* _SUPPLIED MATERIAL_:
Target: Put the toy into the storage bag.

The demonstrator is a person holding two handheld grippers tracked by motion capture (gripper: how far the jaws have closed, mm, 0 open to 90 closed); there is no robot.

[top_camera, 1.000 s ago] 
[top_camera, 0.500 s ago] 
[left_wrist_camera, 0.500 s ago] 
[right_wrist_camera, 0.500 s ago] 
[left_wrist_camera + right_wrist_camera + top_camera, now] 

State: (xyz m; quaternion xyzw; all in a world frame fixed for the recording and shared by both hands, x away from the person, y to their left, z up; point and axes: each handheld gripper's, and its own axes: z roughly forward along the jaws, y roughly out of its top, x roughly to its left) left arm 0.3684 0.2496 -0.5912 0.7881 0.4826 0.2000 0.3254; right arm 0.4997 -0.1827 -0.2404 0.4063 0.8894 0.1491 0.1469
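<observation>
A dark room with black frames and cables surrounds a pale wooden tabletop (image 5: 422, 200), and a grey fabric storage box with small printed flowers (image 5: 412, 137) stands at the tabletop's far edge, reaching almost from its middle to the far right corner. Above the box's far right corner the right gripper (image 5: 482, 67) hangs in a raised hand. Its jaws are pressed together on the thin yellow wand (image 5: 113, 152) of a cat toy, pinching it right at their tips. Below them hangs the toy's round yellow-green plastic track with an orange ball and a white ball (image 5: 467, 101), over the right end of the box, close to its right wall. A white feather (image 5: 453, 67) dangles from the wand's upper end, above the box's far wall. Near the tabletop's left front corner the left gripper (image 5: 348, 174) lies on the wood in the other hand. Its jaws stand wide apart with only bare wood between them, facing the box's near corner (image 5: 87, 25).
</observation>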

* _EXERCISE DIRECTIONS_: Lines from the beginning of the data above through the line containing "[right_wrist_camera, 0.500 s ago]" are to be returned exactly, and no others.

* _RESULT OF THE EXERCISE_:
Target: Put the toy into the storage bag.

The demonstrator is a person holding two handheld grippers tracked by motion capture (gripper: how far the jaws have closed, mm, 0 open to 90 closed); there is no robot.

[top_camera, 1.000 s ago] 
[top_camera, 0.500 s ago] 
[left_wrist_camera, 0.500 s ago] 
[right_wrist_camera, 0.500 s ago] 

The answer to this exercise is complete.